Salieron jadeando a la superficie y se cogieron a objetos que flotaban en medio de deshechos, junto con Gotrek y Max, mientras una enorme torreta herrumbrosa salía bruscamente de la colina de agua, erizada de tubos, tanques y cañones de latón. Luego, un bulto enorme salió a la superficie en la base de la torre: una monstruosidad cubierta de óxido verde grisáceo que parecía una ballena hecha de retazos metálicos, más larga que una galera druchii, provista de una cubierta metálica corroída y de extrañas armas que sobresalían de una proa que parecía un hocico de rata. Era más alta que una casa de dos pisos, como un acantilado de latón cubierto de percebes que chorreaba agua, siseaba y resoplaba como un ser vivo.

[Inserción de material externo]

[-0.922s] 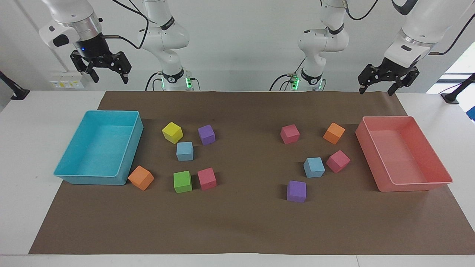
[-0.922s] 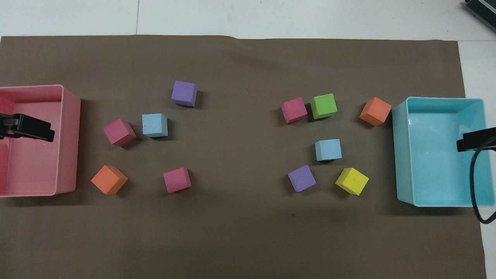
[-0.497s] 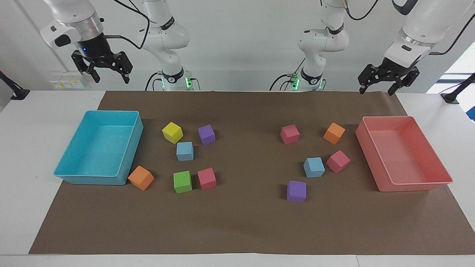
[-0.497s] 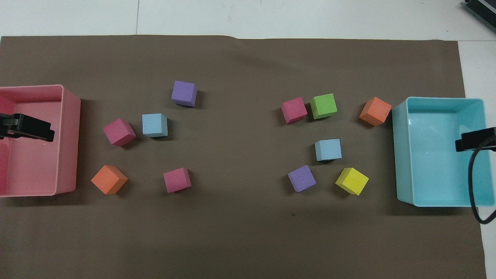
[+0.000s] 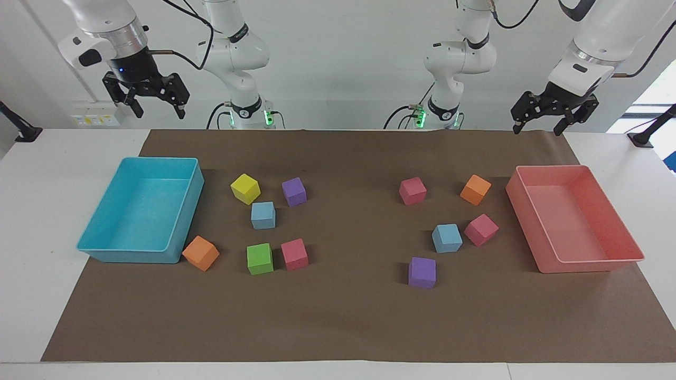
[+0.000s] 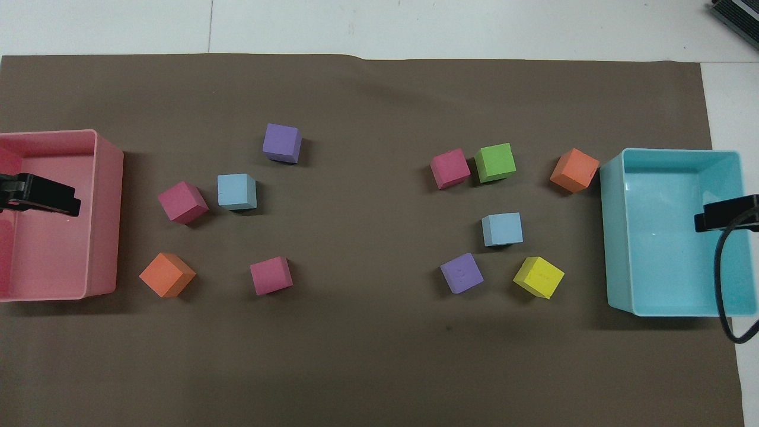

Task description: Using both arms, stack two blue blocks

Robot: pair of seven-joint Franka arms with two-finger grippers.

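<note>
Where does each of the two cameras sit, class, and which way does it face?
Facing view: high across the table, looking at the robots; both white arms show whole, left hand and right hand raised and open.
Overhead view: high above the robots' end, looking steeply down; only the hands' black tips show, over the pink tray and the cyan tray.
Shared: both blue blocks, half a turn apart.

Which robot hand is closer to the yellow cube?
Right. The right gripper hangs over the cyan tray beside the yellow cube; the left gripper hangs over the pink tray.
</note>
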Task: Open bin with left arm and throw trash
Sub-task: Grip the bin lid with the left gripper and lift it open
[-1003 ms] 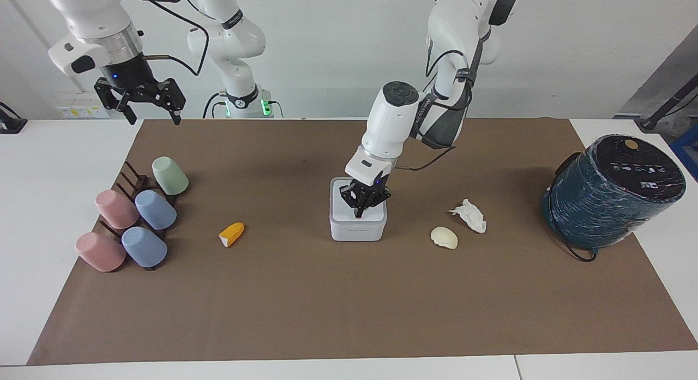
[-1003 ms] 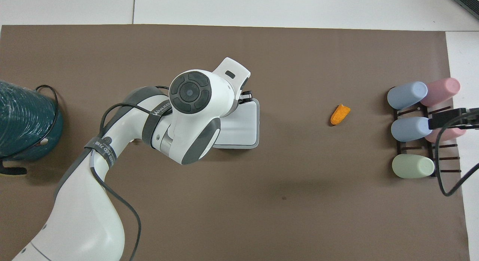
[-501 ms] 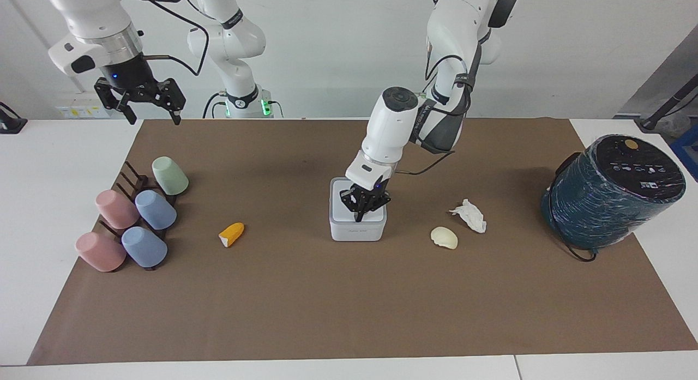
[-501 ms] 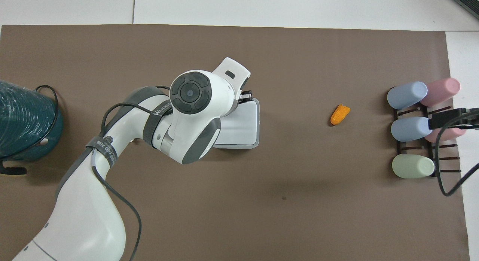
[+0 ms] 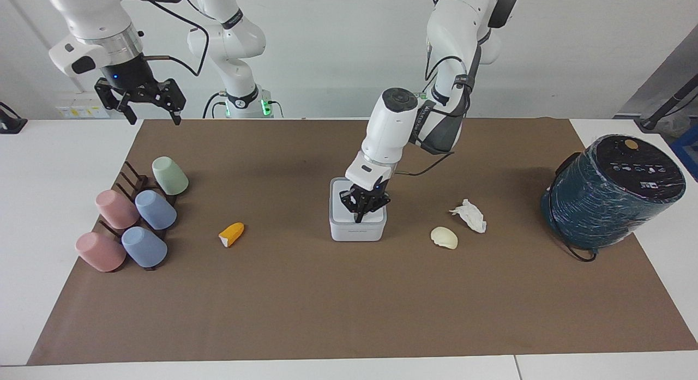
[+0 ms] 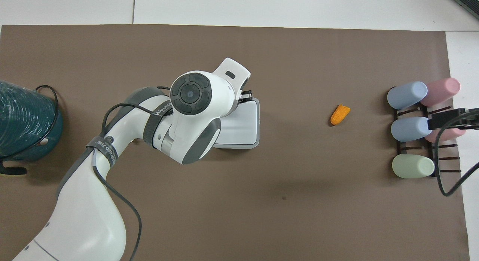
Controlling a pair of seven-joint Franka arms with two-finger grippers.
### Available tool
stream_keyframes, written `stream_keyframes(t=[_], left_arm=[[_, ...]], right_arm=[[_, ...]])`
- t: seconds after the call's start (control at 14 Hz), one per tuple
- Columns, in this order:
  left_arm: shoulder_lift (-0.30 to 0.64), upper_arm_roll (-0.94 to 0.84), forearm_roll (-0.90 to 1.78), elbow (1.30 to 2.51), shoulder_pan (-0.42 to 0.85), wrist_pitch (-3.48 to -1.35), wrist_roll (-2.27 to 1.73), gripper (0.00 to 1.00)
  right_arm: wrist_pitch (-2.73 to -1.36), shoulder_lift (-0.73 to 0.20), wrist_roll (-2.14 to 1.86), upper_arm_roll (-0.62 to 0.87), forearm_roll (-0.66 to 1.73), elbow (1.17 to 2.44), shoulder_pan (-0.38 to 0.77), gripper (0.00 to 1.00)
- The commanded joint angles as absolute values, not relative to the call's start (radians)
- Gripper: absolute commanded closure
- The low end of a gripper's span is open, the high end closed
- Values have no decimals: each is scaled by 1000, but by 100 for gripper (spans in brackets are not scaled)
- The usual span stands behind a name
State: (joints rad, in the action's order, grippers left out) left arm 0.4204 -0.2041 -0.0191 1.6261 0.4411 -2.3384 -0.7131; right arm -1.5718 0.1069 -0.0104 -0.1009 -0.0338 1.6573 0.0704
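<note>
The white square bin (image 5: pixel 357 229) stands mid-mat with its lid down; in the overhead view the bin (image 6: pixel 245 126) is half covered by the left arm. My left gripper (image 5: pixel 358 218) is shut, its tips pointing down onto the lid near the edge farthest from the robots. An orange peel (image 5: pixel 231 234) (image 6: pixel 340 114) lies beside the bin toward the right arm's end. A cream peel (image 5: pixel 444 237) and a crumpled tissue (image 5: pixel 469 215) lie toward the left arm's end. My right gripper (image 5: pixel 147 102) waits open, high over the table's edge by the cups.
A rack of pastel cups (image 5: pixel 136 222) lies at the right arm's end of the brown mat (image 5: pixel 327 314). A big teal wrapped cylinder (image 5: pixel 611 192) with a cable leans at the left arm's end.
The left gripper has sunk a little and shifted slightly away from the robots over the bin lid. The lid stays down. The right arm has not moved.
</note>
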Motion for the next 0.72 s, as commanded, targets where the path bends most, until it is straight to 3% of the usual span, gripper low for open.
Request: stream_keyframes(t=[0.0, 0.64], left_arm=[[463, -186, -41, 1551, 459, -2222, -727, 100], [408, -187, -26, 1502, 449, -2071, -727, 100]], right_arm=[[-1585, 126, 2, -95, -21, 1683, 58, 0], [-1586, 126, 3, -95, -21, 1683, 58, 0]])
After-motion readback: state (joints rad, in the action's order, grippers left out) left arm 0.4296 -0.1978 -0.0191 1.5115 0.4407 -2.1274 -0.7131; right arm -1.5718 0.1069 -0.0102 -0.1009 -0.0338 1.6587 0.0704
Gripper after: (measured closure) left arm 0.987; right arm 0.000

Los reptiles se alzaron de manos por miedo al ver aquello, resistiendo las espuelas de los jinetes mientras, más lejos, resonaban los gritos de los druchii de los barcos, alarmados ante la aparición de esa voluminosa amenaza en medio de ellos. Félix vio que algunas galeras se volvían hacia ellos, y las hileras de remos se alzaban y descendían a un mismo tiempo.